Maybe Ying would take something other than a favour. But what did Joan have to trade? She hadn’t brought anything with her into this time except for a phone and her clothes—and she’d sold the phone yesterday.
The only thing she still had was . . . She put her hand to her chest, feeling the lines of the necklace under the soft fuzz of her jumper. The man at the market had offered to buy it yesterday and Joan had refused.
Her hands shook as she unclasped it. It was the last thing she had left of Gran. She tried not to think about that as she offered it to Ying. ‘Will you take this instead of a favour?’
‘I’m sorry,’ Ying said.
‘Please,’ Joan said. ‘Please. I need to know.’
‘Need to know what?’ Ying said.
‘How to undo deaths.’
The sad lines in Ying’s face were like carvings in wood. ‘You’ve lost someone.’
‘Yes,’ Joan whispered.
‘I can’t help you with what you want to know,’ Ying said gently. ‘You don’t owe me for telling you that you can’t bring them back.’
Joan couldn’t accept that. ‘Something or someone changed the timeline before,’ she said. ‘You have perfect memory, and you said that the Liu records are comprehensive. You must have heard something—some rumour, some whisper—about how it was done.’ She held out the necklace again. ‘Please.’

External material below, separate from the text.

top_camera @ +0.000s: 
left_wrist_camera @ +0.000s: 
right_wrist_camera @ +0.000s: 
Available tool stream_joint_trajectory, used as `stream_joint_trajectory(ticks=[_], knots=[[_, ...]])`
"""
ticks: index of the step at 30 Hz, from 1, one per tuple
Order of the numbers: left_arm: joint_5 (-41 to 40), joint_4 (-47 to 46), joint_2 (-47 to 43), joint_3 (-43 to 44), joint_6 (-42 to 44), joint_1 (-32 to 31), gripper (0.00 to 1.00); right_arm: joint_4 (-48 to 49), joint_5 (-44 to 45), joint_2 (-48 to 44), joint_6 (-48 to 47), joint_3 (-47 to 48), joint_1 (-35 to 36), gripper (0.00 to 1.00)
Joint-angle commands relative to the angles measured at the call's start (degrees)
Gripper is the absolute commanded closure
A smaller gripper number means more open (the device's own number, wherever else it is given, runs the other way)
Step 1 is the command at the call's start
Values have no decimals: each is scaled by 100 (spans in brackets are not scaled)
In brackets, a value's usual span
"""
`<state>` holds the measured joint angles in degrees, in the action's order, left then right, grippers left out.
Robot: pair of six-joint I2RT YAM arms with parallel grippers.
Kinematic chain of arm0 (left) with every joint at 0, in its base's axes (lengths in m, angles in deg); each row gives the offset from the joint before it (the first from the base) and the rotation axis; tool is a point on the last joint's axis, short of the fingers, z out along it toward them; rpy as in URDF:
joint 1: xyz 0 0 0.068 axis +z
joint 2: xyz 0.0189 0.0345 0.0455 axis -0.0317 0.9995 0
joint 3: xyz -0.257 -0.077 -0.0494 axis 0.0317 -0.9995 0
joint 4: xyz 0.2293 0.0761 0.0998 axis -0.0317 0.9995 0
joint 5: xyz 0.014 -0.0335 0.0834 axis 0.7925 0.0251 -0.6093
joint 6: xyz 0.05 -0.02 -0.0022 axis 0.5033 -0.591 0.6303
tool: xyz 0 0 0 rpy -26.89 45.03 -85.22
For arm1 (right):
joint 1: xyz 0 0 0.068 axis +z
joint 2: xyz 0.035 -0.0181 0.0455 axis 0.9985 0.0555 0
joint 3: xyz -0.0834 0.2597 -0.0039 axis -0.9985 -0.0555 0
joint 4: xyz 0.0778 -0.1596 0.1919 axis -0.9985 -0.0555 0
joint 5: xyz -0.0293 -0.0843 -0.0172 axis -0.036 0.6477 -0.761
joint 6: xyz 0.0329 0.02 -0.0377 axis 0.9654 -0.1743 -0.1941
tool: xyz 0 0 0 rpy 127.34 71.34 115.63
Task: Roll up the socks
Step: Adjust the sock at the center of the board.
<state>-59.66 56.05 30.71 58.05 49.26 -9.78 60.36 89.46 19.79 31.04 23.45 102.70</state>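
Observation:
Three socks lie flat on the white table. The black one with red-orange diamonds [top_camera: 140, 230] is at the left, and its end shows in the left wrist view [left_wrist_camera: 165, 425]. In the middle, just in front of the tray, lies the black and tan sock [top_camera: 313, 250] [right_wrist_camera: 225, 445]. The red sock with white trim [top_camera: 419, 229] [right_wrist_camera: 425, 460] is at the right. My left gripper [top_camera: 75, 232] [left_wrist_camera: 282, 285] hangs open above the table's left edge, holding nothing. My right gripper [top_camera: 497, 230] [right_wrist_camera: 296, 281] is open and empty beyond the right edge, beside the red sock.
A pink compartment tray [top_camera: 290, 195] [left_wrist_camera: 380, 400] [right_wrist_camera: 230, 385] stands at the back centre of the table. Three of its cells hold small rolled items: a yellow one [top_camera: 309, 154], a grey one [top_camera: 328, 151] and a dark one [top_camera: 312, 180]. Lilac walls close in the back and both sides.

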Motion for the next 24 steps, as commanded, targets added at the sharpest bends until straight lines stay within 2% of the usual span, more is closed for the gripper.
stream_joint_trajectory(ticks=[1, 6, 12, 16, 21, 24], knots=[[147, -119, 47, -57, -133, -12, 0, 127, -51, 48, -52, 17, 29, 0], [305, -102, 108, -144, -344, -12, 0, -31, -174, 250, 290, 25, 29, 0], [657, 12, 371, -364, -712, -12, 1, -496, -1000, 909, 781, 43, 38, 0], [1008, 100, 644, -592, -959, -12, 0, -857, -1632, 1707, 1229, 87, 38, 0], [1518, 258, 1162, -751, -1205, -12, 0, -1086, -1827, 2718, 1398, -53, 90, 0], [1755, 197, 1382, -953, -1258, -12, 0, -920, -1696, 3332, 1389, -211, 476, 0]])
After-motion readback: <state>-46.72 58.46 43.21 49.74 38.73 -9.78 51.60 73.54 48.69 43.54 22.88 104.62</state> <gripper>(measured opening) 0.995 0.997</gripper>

Ying started to shake his head as if to refuse one final time. And then he frowned, leaning closer to get a better look at the necklace. Joan heard his breath catch. ‘Where did you get that?’ he said softly.
Joan remembered the way Gran’s hand had slipped from her wrist, leaving the chain behind. She’d barely been able to see it through her tears that night. ‘My grandmother gave it to me.’
‘May I?’ Ying said. But instead of reaching for the necklace, he cleared the table, moving bowls and plates to the ground so that there was only the black tray left.
Joan draped the necklace across it. The gold pendant was very bright against the black.
There’d been blood on the chain after Gran had died. Joan had washed it that night in the shower. But she hadn’t really looked at it—she hadn’t been able to bear it.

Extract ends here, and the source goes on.